Après la campagne de démolition des constructions anarchiques, le visage de certains quartiers de la ville de Bujumbura est méconnaissable. Un observateur prévient sur les traumatismes qui en découlera. La loi est la loi dira les juristes. Ce qui est sûr, certains citadins sont malheureux.
Par Fabrice Manirakiza et Rénovat Ndabashinze
« Pourquoi ? Pourquoi ? », se lamente P.N, un habitant du quartier Carama, commune Ntahangwa en Mairie de Bujumbura. Il regarde, bras branlants et impuissant, les travailleurs en train de démolir sa maison en étages. « Ils disent qu’ils ont des plans cadastraux de l’époque du président Bagaza. Pourquoi ils nous ont laissé construire dans cet espace ? Pourquoi les services de l’urbanisme ont délivré des documents alors qu’ils étaient au courant ? » Des questions fusent de partout. Une question revient sans cesse : « Pourquoi maintenant alors qu’ils sont au pouvoir depuis 2005 ? »
Nous sommes mardi 23 novembre à 10 h en zone de Kinama, un chef de quartier circule dans la rue. A côté de lui, un jeune avec un pot de peinture dans les main l’accompagne. L’administratif mesure et l’autre met une croix. La foule, calme, regarde bouche bée. « Il faut démolir à partir d’ici », lance le chef de quartier.
Avec entrain, le jeune se précipite pour mettre un signe. Les citoyens regardent. Ils ne pipent pas un mot. La cinquantaine, C.H, se hasarde timidement à poser une question : « Vous mesurez jusqu’à combien de mètres ? » L’autre lui répond :« 10 mètres. » « Nyakubahwa, ba mugira ikigongwe. (Ayez de la pitié pour nous) » Avec un regard, rempli d’impuissance, le chef de quartier répond : « Ibi nanje vyompitana (Cela peut me causer du tort) ».
Buja, l’édentée
De Kamenge à Kinama en passant Carama, Mutakura, Cibitoke, quartier asiatique Rohero Kinindo, Kinanira, Musaga, … la ville est sens dessus dessous.
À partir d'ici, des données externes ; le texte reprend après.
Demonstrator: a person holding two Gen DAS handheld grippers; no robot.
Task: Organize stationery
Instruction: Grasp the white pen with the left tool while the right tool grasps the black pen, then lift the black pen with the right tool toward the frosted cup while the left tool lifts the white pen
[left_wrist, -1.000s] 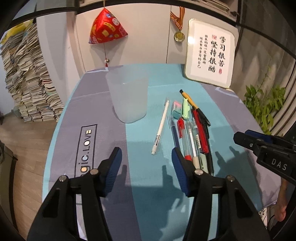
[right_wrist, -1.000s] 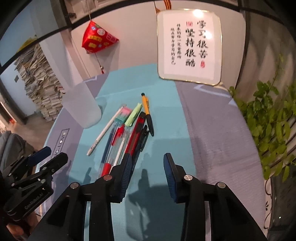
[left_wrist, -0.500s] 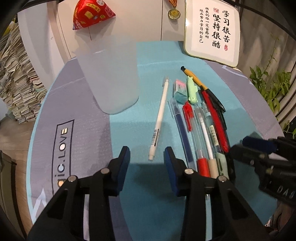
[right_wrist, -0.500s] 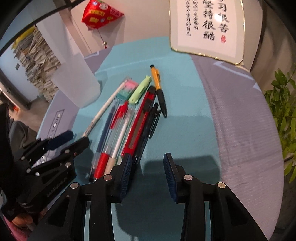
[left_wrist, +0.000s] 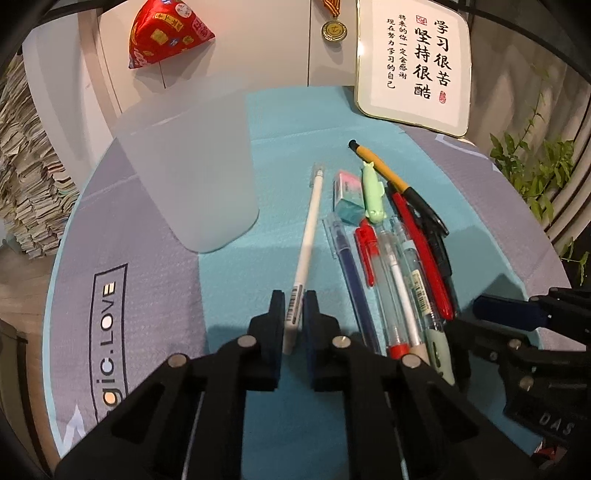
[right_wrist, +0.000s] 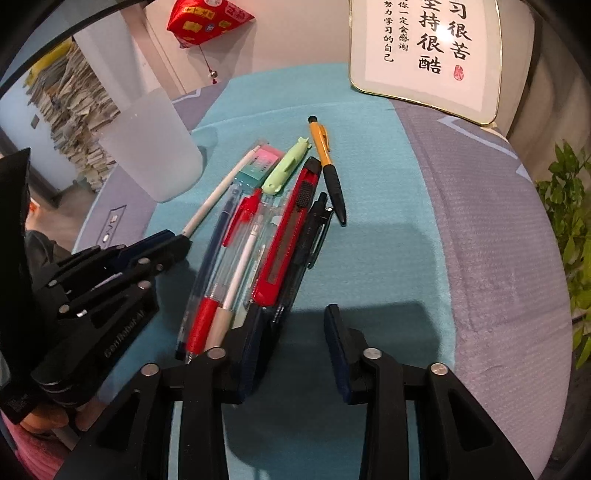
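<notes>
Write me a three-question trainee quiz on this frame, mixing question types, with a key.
1. True or false: the left gripper is shut on the white pen.
2. What stands left of the white pen? A) frosted cup B) eraser C) red utility knife
3. Fill in: the right gripper is ____, holding nothing.

Key: 1 true; 2 A; 3 open.
</notes>
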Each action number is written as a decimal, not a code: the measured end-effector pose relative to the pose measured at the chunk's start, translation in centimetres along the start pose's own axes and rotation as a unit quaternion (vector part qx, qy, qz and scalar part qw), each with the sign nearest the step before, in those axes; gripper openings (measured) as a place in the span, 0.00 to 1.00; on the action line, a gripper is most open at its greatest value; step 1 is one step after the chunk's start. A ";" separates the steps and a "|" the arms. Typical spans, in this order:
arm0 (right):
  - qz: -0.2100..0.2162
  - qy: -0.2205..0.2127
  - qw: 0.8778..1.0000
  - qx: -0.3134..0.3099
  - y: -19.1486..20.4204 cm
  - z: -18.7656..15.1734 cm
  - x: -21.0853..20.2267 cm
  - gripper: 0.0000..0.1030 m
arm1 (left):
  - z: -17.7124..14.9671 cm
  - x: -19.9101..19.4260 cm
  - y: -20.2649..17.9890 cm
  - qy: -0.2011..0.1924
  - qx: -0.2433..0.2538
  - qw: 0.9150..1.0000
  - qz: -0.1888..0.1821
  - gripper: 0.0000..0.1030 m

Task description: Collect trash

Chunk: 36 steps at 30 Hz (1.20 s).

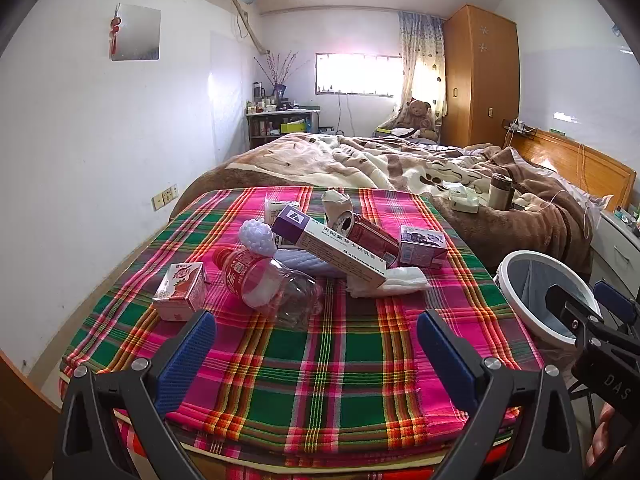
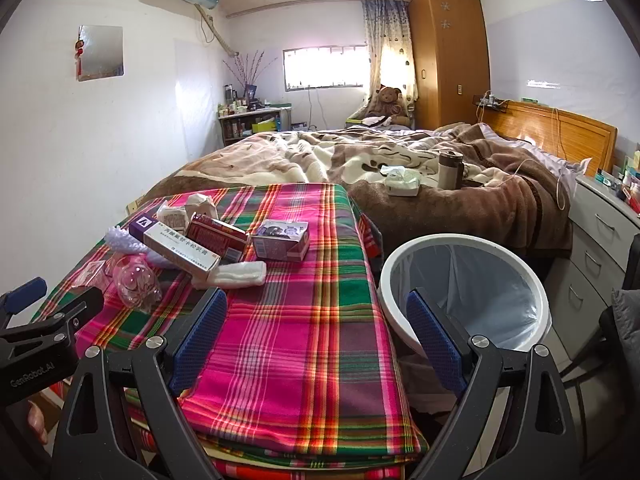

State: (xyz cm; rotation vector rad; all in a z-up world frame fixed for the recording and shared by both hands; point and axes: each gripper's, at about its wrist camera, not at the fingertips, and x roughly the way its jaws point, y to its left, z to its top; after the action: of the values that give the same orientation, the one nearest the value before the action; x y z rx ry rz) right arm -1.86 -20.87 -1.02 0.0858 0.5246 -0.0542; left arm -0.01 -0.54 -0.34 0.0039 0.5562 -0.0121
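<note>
Trash lies in a pile on the plaid blanket [image 1: 340, 360]: a crushed clear bottle with a red label [image 1: 268, 284], a small red-and-white carton [image 1: 182, 292], a long purple-and-white box [image 1: 332, 248], a red can [image 1: 366, 232], a purple carton [image 1: 422, 248], white tissue [image 1: 396, 280]. My left gripper [image 1: 316, 344] is open and empty, just short of the bottle. My right gripper [image 2: 316, 320] is open and empty, between the blanket [image 2: 288, 340] and the white bin [image 2: 464, 292]. The pile also shows in the right wrist view [image 2: 188, 248].
The lined white bin [image 1: 548, 296] stands on the floor right of the bed's foot. A brown blanket with a tissue box [image 2: 402, 184] and a flask [image 2: 450, 168] lies beyond. A white drawer unit [image 2: 600, 248] is at the right.
</note>
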 end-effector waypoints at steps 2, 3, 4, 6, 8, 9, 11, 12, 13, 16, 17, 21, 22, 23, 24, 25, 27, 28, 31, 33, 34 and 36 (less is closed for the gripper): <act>0.000 -0.001 1.000 0.000 0.0 0.0 -0.1 0.90 | 0.0 0.0 0.1 0.001 0.000 1.000 -0.001 0.99; -0.001 -0.001 1.000 0.000 0.0 0.0 -0.1 0.90 | 0.0 0.0 0.1 0.001 0.000 1.000 -0.001 0.99; -0.002 -0.001 1.000 0.000 -0.1 0.1 -0.1 0.90 | 0.0 0.1 0.1 0.001 0.000 1.000 -0.001 0.99; -0.002 -0.001 1.000 0.000 -0.1 0.0 -0.1 0.90 | 0.0 0.0 0.1 0.001 0.000 1.000 -0.001 0.99; -0.004 -0.001 1.000 0.000 -0.1 0.0 -0.1 0.90 | 0.0 0.0 0.0 0.001 0.000 1.000 -0.001 0.99; -0.004 -0.001 1.000 0.000 -0.1 0.0 -0.1 0.90 | 0.0 0.0 0.1 0.001 0.000 1.000 -0.001 0.99; -0.005 -0.001 1.000 0.000 -0.1 0.0 -0.2 0.90 | 0.0 0.0 0.0 0.001 0.000 1.000 -0.001 0.99; -0.005 -0.002 1.000 0.000 -0.1 0.0 -0.2 0.90 | 0.0 0.0 0.1 0.001 0.000 1.000 -0.001 0.99; -0.005 -0.002 1.000 0.000 -0.1 0.0 -0.3 0.90 | 0.0 0.0 0.0 0.001 0.000 1.000 -0.001 0.99; -0.005 -0.003 1.000 0.000 -0.2 0.0 -0.3 0.90 | -0.1 0.0 0.0 0.001 0.000 1.000 -0.003 0.99; -0.006 -0.002 1.000 0.000 -0.2 0.1 -0.3 0.90 | -0.2 0.0 0.0 0.001 0.000 1.000 -0.004 0.99; -0.007 -0.003 1.000 -0.001 -0.1 0.1 -0.3 0.90 | -0.2 0.0 0.0 0.002 -0.001 1.000 -0.004 0.99; -0.008 -0.003 1.000 -0.001 -0.1 0.1 -0.3 0.90 | -0.2 0.0 0.0 0.001 0.000 1.000 -0.005 0.99; -0.007 -0.003 1.000 -0.001 -0.1 0.1 -0.3 0.90 | -0.2 0.1 0.1 0.001 -0.001 1.000 -0.005 0.99; -0.007 -0.003 1.000 -0.001 -0.1 0.1 -0.3 0.90 | -0.2 0.1 0.1 0.001 0.000 1.000 -0.005 0.99; -0.007 -0.003 1.000 -0.001 -0.2 0.1 -0.3 0.90 | -0.2 0.1 0.0 0.000 0.000 1.000 -0.004 0.99; -0.007 -0.003 1.000 -0.001 -0.1 0.1 -0.3 0.90 | -0.3 0.0 0.0 0.000 0.000 1.000 -0.004 0.99; -0.007 -0.003 1.000 0.000 -0.2 0.1 -0.3 0.90 | -0.2 0.0 0.1 0.000 0.000 1.000 -0.004 0.99; -0.008 -0.002 1.000 -0.002 -0.1 0.1 -0.3 0.90 | -0.3 0.0 0.0 0.001 0.000 1.000 -0.004 0.99; -0.007 -0.001 1.000 -0.002 -0.1 0.2 -0.2 0.90 | -0.3 0.0 0.1 0.000 0.000 1.000 -0.005 0.99; -0.007 -0.001 1.000 -0.002 -0.1 0.2 -0.2 0.90 | -0.2 0.0 0.1 0.001 0.000 1.000 -0.005 0.99; -0.008 -0.002 1.000 -0.002 -0.1 0.2 -0.2 0.90 | -0.2 0.0 0.1 0.001 0.000 1.000 -0.005 0.99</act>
State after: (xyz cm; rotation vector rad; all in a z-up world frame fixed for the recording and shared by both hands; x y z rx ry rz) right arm -1.96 -20.98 -0.72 0.0768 0.5223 -0.0685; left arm -0.10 -0.45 -0.53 0.0008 0.5578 -0.0208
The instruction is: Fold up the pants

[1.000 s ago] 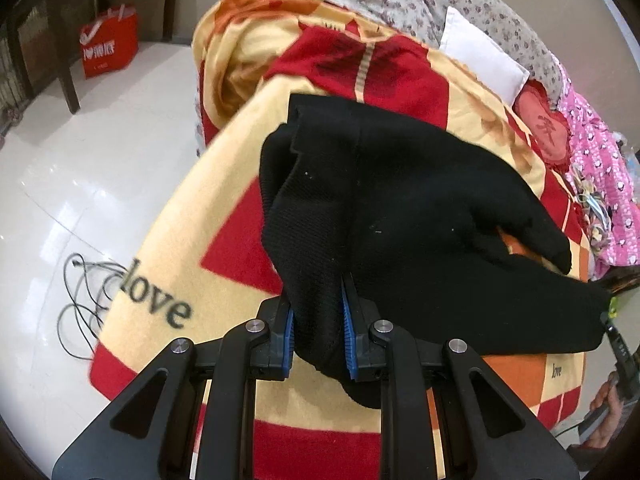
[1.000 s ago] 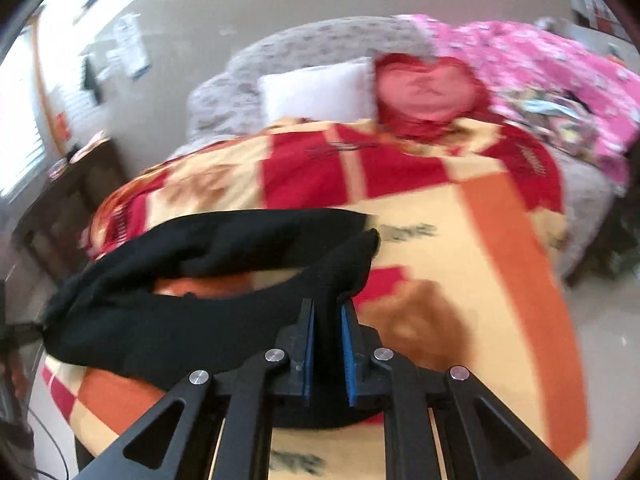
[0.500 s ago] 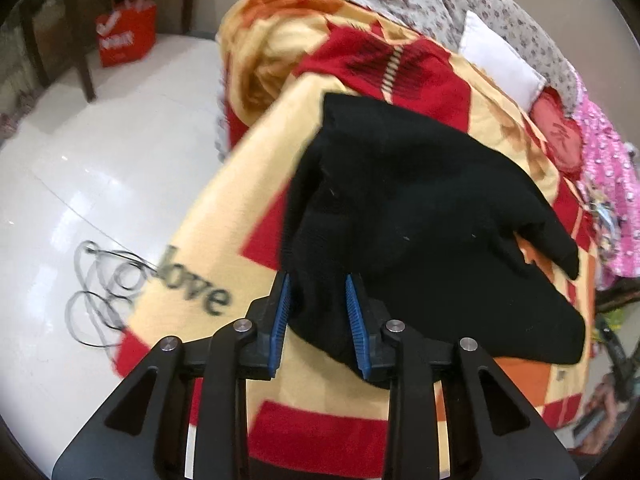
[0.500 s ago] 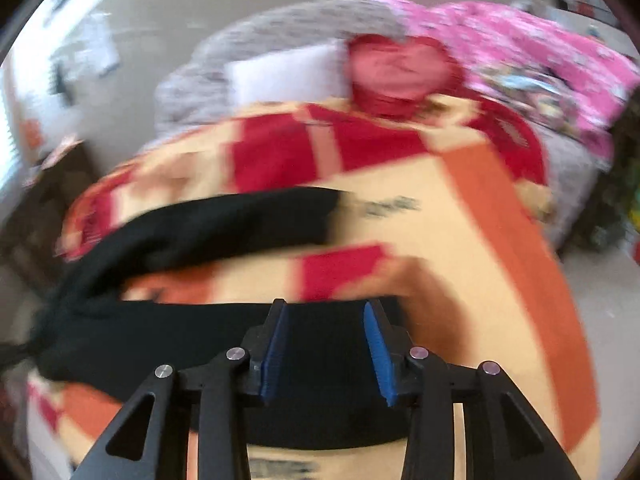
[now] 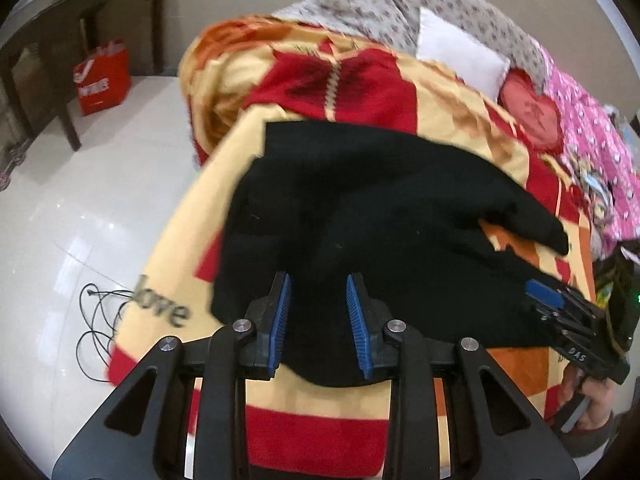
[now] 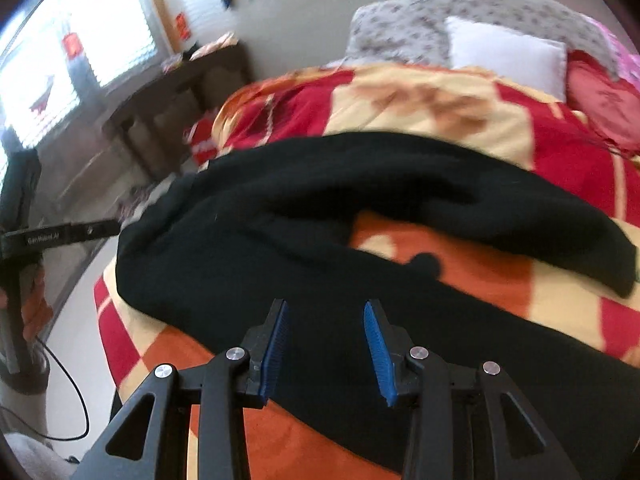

Les gens sont en train de démolir, avec amertume. « Vaut mieux ne pas avoir affaire avec la pelleteuse. Au moins, nous allons sauvegarder quelques matériaux. » La RN9 rassemble à une route de Bagdad après un bombardement. La seule différence est que c’est la population qui démolit. Avec des marteaux, des houes, ils « massacrent » les maisons. Une véritable destruction.
Impassibles, en tout cas en apparence, les gens regardent. Avec 10 m d’un côté et 14, 50 m de l’autre côté, un bâtiment de 3 niveaux, sur la route Bujumbura-Bubanza, sera touché. C’est à démolir. Le propriétaire, estomaqué, a du mal à respirer. Les larmes coulent. Il pense aux crédits encore à payer. « Qu’est-ce que vous voulez que je dise ? » On ne peut plus poser une question. Les gens à côté de lui discutent : « Il faut avoir un cœur dur pour mettre en œuvre cette décision », lance un habitant de Kinanira. Un septuagénaire observe la scène. Presqu’à la sauvette, il lance : « Dans les années à venir, il faudra gérer les traumatismes. »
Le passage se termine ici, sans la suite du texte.